Each plugin lives in `packages/plugins/<name>/` and consists of:

* [**plugin.json**](/plugins/creating-plugins#manifest-reference): Manifest with metadata, input schema, env variables, and permissions
* [**render.html**](/plugins/creating-plugins#create-renderhtml): HTML + CSS + JS rendered inside a sandboxed iframe
* **icon.svg/.png** (optional): Icon shown in the Settings UI

<Note>
  Plugins are discovered automatically on backend startup.
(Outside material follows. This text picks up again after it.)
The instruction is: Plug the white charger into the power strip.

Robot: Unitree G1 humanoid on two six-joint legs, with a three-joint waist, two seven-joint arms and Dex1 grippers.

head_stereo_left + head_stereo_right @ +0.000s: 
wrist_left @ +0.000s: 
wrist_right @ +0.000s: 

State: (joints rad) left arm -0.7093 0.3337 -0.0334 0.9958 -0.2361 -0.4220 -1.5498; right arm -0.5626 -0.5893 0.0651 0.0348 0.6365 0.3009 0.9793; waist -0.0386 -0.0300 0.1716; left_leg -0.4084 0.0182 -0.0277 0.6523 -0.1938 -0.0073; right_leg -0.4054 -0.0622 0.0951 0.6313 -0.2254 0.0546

No build step required, just add the
  directory and restart.
</Note>

## Built-in Plugins

Placet ships with two example plugins you can use as reference:

| Plugin            | Description                                                                      | Source                                                                                                            |
| ----------------- | -------------------------------------------------------------------------------- | ----------------------------------------------------------------------------------------------------------------- |
| **Form Submit**   | Renders a form from structured data and submits it to a configurable webhook URL | [`packages/plugins/form-submit/`](https://github.com/placet-io/placet/tree/main/packages/plugins/form-submit)     |
| **Kroki Diagram** | Renders diagrams (Mermaid, PlantUML, D2, etc.) via a Kroki server                | [`packages/plugins/kroki-diagram/`](https://github.com/placet-io/placet/tree/main/packages/plugins/kroki-diagram) |

## Data Flow

```mermaid theme={null}
sequenceDiagram
    participant Agent as Agent
    participant API as Placet API
    participant UI as Web App
    participant Plugin as Plugin iframe

    Agent->>API: POST /api/v1/messages<br/>metadata: { plugin: "form-submit", ... }
    API->>UI: WebSocket: message:created
    UI->>Plugin: Load render.html in sandboxed iframe
    Plugin->>Plugin: Placet.data, Placet.env available
    Plugin->>API: Placet.fetch() (server-side proxied)
```

## Security Model

| Concern              | Solution                                                                     |
| -------------------- | ---------------------------------------------------------------------------- |
| **DOM access**       | `sandbox="allow-scripts"` only, no `allow-same-origin`, no parent DOM access |
| **Cookies/Storage**  | Sandboxed iframe has no access to parent cookies or localStorage             |
| **HTTP requests**    | Server-side proxied; domain allowlist enforced via `maxHttpDomains`          |
| **Script injection** | Plugin HTML is static per-plugin, loaded from disk                           |
| **Env values**       | Stored in DB, injected at render time; secrets not exposed in manifest       |

## Available in Plugins

Inside the iframe, plugins access the [Bridge API](/plugins/bridge-api) via the `Placet` global:

| Property             | Type                      | Description                                                    |
| -------------------- | ------------------------- | -------------------------------------------------------------- |
| `Placet.data`        | `Record<string, unknown>` | Plugin input data from the message metadata                    |
| `Placet.env`         | `Record<string, string>`  | Environment variables configured in Settings                   |
| `Placet.attachments` | `AttachmentInfo[]`        | Array of attached files (`{ id, filename, mimeType, size }`)   |
| `Placet.message`     | `MessageContext`          | Message context (`id`, `channelId`, `senderType`, `createdAt`) |
| `Placet.theme`       | `'light' \| 'dark'`       | Current theme                                                  |
| `Placet.review`      | `ReviewContext \| null`   | Review context (`{ type, status, payload }`) or `null`         |
| `Placet.isPreview`   | `boolean`                 | `true` when rendered in the full-screen preview modal          |

Methods: `Placet.fetch()`, `Placet.getFile()`, `Placet.getFileUrl()`, `Placet.toast()`, `Placet.respond()`, `Placet.resize()`, `Placet.emit()`, `Placet.on()`. See the full [Bridge API reference](/plugins/bridge-api) for details.